> [Action item]: Where a line below contains "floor", count it. Reply with the total only.

• • • • •

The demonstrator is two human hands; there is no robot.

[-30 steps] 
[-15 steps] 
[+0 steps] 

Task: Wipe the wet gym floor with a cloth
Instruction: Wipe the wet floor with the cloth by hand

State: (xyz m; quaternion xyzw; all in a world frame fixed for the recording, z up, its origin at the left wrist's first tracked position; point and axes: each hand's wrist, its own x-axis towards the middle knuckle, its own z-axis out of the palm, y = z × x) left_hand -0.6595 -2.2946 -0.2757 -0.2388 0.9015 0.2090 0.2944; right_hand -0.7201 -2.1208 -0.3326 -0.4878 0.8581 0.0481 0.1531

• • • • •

> [Result of the exercise]: 2